Requirement:
Write the data out verbatim.
- - - - -
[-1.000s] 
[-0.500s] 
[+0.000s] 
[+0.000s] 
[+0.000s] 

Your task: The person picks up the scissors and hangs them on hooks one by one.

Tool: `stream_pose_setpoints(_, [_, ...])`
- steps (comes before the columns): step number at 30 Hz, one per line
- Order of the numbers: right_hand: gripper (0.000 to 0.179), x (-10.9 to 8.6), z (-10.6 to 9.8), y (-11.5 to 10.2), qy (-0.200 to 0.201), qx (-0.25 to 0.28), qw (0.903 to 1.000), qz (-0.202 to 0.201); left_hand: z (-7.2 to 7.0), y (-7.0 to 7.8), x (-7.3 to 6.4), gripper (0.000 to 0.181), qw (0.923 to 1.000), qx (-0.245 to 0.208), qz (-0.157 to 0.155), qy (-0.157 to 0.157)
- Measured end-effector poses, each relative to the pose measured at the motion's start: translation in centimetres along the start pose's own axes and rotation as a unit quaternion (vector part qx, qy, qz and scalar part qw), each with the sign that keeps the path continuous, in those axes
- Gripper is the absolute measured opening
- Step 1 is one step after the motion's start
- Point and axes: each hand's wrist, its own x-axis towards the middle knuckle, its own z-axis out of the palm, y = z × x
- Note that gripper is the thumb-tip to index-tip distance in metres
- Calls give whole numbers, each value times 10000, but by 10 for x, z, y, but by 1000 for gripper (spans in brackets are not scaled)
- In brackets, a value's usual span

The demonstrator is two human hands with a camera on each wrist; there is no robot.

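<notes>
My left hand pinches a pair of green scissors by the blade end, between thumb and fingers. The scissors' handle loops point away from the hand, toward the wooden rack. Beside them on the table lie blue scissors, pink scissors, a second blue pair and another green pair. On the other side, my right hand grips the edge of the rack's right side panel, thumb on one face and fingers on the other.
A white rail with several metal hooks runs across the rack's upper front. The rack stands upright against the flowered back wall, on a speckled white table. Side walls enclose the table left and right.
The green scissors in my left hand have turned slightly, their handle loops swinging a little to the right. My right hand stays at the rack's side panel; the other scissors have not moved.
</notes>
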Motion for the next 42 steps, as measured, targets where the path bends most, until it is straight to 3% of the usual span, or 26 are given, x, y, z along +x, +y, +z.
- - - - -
Written response:
[-1.000s] 
[-0.500s] 
[+0.000s] 
[+0.000s] 
[+0.000s] 

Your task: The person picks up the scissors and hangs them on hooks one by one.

Tool: `stream_pose_setpoints(_, [_, ...])`
- steps (comes before the columns): step number at 30 Hz, one per line
- Order of the numbers: right_hand: gripper (0.000 to 0.179), x (-10.9 to 8.6), z (-10.6 to 9.8), y (-11.5 to 10.2), qy (-0.200 to 0.201), qx (-0.25 to 0.28), qw (0.903 to 1.000), qz (-0.202 to 0.201); left_hand: z (-7.2 to 7.0), y (-7.0 to 7.8), x (-7.3 to 6.4), gripper (0.000 to 0.181), qw (0.923 to 1.000), qx (-0.245 to 0.208), qz (-0.157 to 0.155), qy (-0.157 to 0.157)
- Measured end-effector poses, each relative to the pose measured at the motion's start: translation in centimetres along the start pose's own axes and rotation as a unit quaternion (vector part qx, qy, qz and scalar part qw), each with the sign that keeps the path continuous, in those axes
- Gripper is the absolute measured opening
- Step 1 is one step after the motion's start
- Point and axes: each hand's wrist, its own x-axis towards the middle knuckle, its own z-axis out of the palm, y = z × x
- Note that gripper is the thumb-tip to index-tip distance in metres
- Calls give whole numbers, each value times 10000, but by 10 for x, z, y, but by 1000 for gripper (spans in brackets are not scaled)
- In brackets, a value's usual span

The demonstrator is two human hands with a camera on each wrist; there is no robot.

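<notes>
My left hand pinches a pair of green scissors by the blade end, between thumb and fingers. The scissors' handle loops point away from the hand, toward the wooden rack. Beside them on the table lie blue scissors, pink scissors, a second blue pair and another green pair. On the other side, my right hand grips the edge of the rack's right side panel, thumb on one face and fingers on the other.
A white rail with several metal hooks runs across the rack's upper front. The rack stands upright against the flowered back wall, on a speckled white table. Side walls enclose the table left and right.
The green scissors in my left hand have turned slightly, their handle loops swinging a little to the right. My right hand stays at the rack's side panel; the other scissors have not moved.
</notes>
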Motion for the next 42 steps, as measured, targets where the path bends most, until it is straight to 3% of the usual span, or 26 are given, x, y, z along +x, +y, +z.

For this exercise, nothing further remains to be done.